Written by Jayant Row in Finance
Viewed by 164 readers since 04-14-2009
Bankruptcy is considered a very negative life changing experience. Some people think that bankruptcy can allow you to start with a clean slate, but the experience can stay with you for life and vitiate all your future financial dealings. It can stay on your credit reports for as much as 10 years, and will definitely color the way future lenders look at you, even if you are past the period.
Individual Voluntary Agreement is considered the best solution for people who have serious debt related problems and face the prospect of bankruptcy and the likelihood that all their assets could get attached. IVA is an agreement between the borrower facing likely bankruptcy and the creditor to whom the money is owed. It is completely legal and binding and was passed into law under the Insolvency Act of 1986. Once this agreement is signed the borrower has to decide his payment plans and indicate this to the insolvency practitioner who is allotted the case during the agreement. The loan amount does get reduced.

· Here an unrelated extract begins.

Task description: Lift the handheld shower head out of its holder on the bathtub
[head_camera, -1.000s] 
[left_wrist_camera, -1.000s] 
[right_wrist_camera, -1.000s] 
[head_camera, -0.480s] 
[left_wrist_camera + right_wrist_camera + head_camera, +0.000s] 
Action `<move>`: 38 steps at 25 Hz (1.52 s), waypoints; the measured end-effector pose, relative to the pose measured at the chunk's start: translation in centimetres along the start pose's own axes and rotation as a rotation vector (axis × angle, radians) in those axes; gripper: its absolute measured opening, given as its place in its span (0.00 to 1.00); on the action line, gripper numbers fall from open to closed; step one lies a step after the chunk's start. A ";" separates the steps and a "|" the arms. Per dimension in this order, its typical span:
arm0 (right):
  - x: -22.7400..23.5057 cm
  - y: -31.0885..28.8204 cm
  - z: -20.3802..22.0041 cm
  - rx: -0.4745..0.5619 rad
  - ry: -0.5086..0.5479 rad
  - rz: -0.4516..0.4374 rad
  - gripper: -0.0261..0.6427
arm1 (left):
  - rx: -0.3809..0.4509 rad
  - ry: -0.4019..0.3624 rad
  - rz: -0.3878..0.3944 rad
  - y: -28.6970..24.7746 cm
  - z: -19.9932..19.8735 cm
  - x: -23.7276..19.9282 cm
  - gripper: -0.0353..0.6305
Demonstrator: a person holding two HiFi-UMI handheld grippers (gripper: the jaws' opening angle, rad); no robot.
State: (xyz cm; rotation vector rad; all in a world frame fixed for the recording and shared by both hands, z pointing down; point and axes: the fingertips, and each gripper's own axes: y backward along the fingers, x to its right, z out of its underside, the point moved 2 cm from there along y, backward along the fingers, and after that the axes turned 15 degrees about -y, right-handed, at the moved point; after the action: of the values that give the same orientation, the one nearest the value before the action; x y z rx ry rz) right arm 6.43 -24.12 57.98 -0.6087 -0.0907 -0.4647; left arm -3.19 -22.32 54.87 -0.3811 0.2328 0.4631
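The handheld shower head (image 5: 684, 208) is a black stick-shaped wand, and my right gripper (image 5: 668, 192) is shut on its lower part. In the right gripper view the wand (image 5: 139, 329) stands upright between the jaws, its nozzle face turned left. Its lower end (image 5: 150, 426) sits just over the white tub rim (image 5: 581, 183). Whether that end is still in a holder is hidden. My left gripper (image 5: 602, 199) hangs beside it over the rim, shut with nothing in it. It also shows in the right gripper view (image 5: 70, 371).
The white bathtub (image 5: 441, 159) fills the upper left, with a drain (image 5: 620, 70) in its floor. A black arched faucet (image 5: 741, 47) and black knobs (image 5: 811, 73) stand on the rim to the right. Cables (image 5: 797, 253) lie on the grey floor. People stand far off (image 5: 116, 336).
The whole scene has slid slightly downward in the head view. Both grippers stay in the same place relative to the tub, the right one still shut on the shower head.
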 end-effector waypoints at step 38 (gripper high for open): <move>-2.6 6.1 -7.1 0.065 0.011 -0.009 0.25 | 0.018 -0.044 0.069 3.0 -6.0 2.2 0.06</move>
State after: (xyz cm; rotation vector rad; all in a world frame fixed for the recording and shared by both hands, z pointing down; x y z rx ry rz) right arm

Once this formal arrangement is made the arrangements made and confirmed in the agreement are binding on both parties, and neither the creditor nor borrower can make any changes to it. The borrower is also safe from any harassment from the creditor as legally he, the creditor, has to abstain from contacting the borrower and can only contact him through the appointed insolvency practitioner. Such practitioners are generally professionals and are therefore impartial. They are to supervise the agreement for its full term. Initially this is for about 5 years. Once this period is over the debtor or borrower is considered debt free even if he has not repaid the loan in full, as long as he has adhered to the terms of the agreement. An IVA agreement normally ensures that 75% of the total debt is repaid.
One main advantage to the debtor or borrower in such an agreement is that he is no danger of losing his property. Lenders can however settle for as much equity as they can get via a remortgage process. But the downside is that once such an agreement is entered into financial institutions are wary of lending to such properties and may opt to give only 50 percent of the value of the property as a mortgage.
Another alternative to bankruptcy is debt consolidation which can help you to eliminate your debt within a few years. It can never figure in your life in future as an IVA would. Please remember that bankruptcy can never free you from child support payments, alimony and unpaid student loans. When you opt for debt consolidation what you are in effect doing is arranging a new loan for yourself to pay off the old debts, at slightly reduced interest rates. It is an alternative to be considered if you have the capacity to repay the new loan, and make sure that you do not add to the payment requirements in future with any further financial burdens.